Second, this model applies to opportunity. You can probably trace back through time and identify events that were unlikely to occur but changed the course of your life. For example, you met the right person in a seemingly random way OR you seized an opportunity that scared the shit out of you OR you connected 3+ ideas to innovate a process. We call these black swan opportunities – very low probability events that create tremendous possibility(1). The more low probability situations you create (more available dots), the more likely some of those situations are to connect to each other and provide you with a way forward. When you can make the right connections at the right time, this leads to those transformative events.

Third, failing fast. As teams all over an organization experiment, they continue to learn (this creates new dots). If experiments take 6-12 months you will never achieve the critical mass of dots you need to form the right connections and learning that drive innovation. It might be unpopular, but I think leaders should encourage rapid experimentation (note I didn’t say ‘reckless’ experimentation).
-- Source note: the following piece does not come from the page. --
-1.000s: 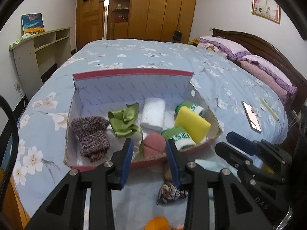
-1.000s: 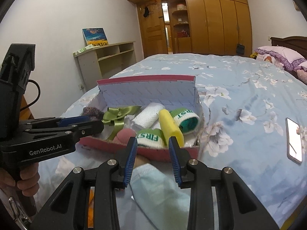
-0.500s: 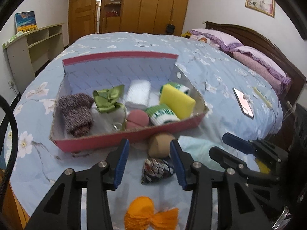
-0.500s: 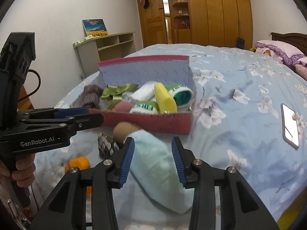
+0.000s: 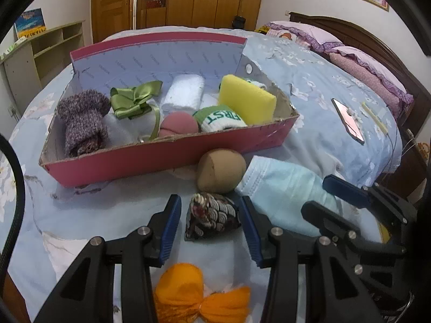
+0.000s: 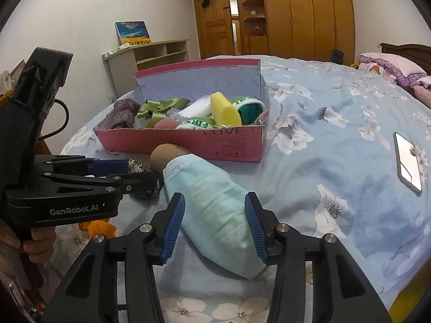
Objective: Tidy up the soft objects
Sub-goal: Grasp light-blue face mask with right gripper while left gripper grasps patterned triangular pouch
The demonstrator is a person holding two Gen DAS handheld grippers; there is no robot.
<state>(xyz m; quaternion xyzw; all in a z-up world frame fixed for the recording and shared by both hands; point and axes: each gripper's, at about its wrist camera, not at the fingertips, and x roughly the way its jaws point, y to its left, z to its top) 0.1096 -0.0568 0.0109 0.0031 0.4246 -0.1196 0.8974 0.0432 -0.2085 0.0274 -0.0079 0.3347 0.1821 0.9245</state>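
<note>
Both tongs have retreated from the box [image 5: 167, 158]; left tongs [image 5: 210, 220], open and empty, straddle the patterned pouch [image 5: 212, 216]: close centrally.

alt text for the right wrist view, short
The open right gripper straddles a light blue face mask on a floral bedspread. Beyond it sits a pink box of soft items; the left gripper is at left.
</note>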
You may not always know what other dots, at what level, are already on the map but the fact here is that the more dots you can get on the page in a relatively shorter timeframe… the more likely you are to create something very profitable. This shows that over time, the company that moves faster will be more profitable even though in the short run may be painful. This same idea exists for venture capitalists – bet on 100; lose small on 98 but win big on 2.

This model isn’t real or supported by actual data, just experience and logic. But, it is a really helpful framework for thinking about how I spend my time, how I allocate my attention, and how I solve problems. More broadly, if you are willing to accept and acknowledge the short-coming of data and data-driven thinking… it can be a powerful tool in your tool belt. Like the disclaimer COVID Act Now was putting on their models’ output, “this model is intended to help make fast decisions, not predict the future.”

(1) Nassim Taleb discussed the idea of Black Swan Events in his books Fooled by Randomness and The Black Swan. Black Swan Events are events with extremely low probabilities, but extraordinary consequences (such as the financial crisis in the US in 2008).